Task objective >> With spelling and spacing unchanged, write out each line of the material.

(The data)

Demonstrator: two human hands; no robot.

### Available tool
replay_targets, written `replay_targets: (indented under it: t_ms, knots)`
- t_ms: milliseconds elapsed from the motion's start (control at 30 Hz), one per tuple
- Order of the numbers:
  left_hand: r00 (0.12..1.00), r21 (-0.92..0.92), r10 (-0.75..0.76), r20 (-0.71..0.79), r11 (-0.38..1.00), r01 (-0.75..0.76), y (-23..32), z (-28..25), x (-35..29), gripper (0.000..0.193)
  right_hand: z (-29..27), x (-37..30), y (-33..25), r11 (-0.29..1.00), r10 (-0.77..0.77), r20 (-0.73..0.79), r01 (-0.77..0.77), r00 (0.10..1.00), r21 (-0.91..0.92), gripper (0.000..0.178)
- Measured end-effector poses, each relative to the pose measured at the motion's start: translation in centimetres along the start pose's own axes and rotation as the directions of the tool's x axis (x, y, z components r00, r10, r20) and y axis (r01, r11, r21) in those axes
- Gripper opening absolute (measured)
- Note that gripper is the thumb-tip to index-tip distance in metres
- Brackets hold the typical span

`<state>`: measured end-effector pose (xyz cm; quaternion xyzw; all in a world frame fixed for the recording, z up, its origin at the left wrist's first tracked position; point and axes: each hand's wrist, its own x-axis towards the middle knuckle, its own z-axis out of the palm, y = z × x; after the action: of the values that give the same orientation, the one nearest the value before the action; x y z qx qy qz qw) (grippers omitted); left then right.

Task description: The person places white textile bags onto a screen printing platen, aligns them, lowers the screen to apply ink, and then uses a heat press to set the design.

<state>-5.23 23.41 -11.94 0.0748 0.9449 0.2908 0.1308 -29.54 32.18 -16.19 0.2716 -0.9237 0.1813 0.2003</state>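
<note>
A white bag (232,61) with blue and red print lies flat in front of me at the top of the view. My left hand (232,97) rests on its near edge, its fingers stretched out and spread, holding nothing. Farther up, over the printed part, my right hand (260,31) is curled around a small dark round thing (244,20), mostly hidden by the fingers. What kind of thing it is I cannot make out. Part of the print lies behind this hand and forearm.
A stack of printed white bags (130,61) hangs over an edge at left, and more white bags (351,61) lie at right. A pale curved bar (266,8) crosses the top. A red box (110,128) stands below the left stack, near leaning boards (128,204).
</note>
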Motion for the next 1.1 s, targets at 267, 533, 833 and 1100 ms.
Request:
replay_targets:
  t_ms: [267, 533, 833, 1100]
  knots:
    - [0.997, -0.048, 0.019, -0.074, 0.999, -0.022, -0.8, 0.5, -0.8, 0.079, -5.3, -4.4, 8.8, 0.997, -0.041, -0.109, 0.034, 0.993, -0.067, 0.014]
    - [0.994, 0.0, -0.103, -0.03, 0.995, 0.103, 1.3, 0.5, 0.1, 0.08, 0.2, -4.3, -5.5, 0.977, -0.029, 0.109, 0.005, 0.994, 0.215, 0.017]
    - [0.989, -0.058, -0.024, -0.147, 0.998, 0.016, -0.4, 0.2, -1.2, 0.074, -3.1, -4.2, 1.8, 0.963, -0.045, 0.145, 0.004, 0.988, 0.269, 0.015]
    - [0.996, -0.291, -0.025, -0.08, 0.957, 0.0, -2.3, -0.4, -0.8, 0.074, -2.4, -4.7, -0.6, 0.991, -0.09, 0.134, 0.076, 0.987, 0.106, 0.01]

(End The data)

Solution to this task >>
Demonstrator: two human hands; no robot.

### Available tool
replay_targets, written `replay_targets: (indented under it: t_ms, knots)`
- t_ms: milliseconds elapsed from the motion's start (control at 30 Hz), one per tuple
- Order of the numbers:
  left_hand: r00 (0.12..1.00), r21 (-0.92..0.92), r10 (-0.75..0.76), r20 (-0.71..0.79), r11 (-0.38..1.00), r01 (-0.75..0.76), y (-23..32), z (-28..25), x (-35..29), gripper (0.000..0.193)
  right_hand: z (-29..27), x (-37..30), y (-33..25), r11 (-0.29..1.00), r10 (-0.77..0.77), r20 (-0.73..0.79), r01 (-0.77..0.77), r00 (0.10..1.00), r21 (-0.91..0.92), gripper (0.000..0.178)
- Measured end-effector poses, each relative to the pose measured at the motion's start: translation in centimetres along the start pose's own axes and rotation as the directions of the tool's x axis (x, y, z components r00, r10, r20) and y axis (r01, r11, r21) in those axes
- Gripper opening absolute (measured)
- Note that gripper is the thumb-tip to index-tip distance in metres
- Brackets hold the typical span

`<state>`: measured end-effector pose (xyz cm; quaternion xyzw; all in a world frame fixed for the recording, z up, its origin at the left wrist's first tracked position; point and axes: each hand's wrist, its own x-axis towards the middle knuckle, its own z-axis out of the palm, y = z × x; after the action: of the values that give the same orientation, the one nearest the value before the action; x y z qx qy qz qw) (grippers omitted); left then right.

Task description: The person places white textile bags onto a screen printing platen, aligns them, lowers the screen to apply ink, and then uses a heat press to set the design.

<state>-5.23 23.41 -11.94 0.0748 0.9449 0.2908 0.1308 -29.54 32.18 -16.19 0.2716 -0.9237 0.1813 0.2003</state>
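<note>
A white bag (232,61) with blue and red print lies flat in front of me at the top of the view. My left hand (232,97) rests on its near edge, its fingers stretched out and spread, holding nothing. Farther up, over the printed part, my right hand (260,31) is curled around a small dark round thing (244,20), mostly hidden by the fingers. What kind of thing it is I cannot make out. Part of the print lies behind this hand and forearm.
A stack of printed white bags (130,61) hangs over an edge at left, and more white bags (351,61) lie at right. A pale curved bar (266,8) crosses the top. A red box (110,128) stands below the left stack, near leaning boards (128,204).
</note>
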Motion for the next 1.1 s, targets at 267, 533, 833 and 1100 ms.
Request:
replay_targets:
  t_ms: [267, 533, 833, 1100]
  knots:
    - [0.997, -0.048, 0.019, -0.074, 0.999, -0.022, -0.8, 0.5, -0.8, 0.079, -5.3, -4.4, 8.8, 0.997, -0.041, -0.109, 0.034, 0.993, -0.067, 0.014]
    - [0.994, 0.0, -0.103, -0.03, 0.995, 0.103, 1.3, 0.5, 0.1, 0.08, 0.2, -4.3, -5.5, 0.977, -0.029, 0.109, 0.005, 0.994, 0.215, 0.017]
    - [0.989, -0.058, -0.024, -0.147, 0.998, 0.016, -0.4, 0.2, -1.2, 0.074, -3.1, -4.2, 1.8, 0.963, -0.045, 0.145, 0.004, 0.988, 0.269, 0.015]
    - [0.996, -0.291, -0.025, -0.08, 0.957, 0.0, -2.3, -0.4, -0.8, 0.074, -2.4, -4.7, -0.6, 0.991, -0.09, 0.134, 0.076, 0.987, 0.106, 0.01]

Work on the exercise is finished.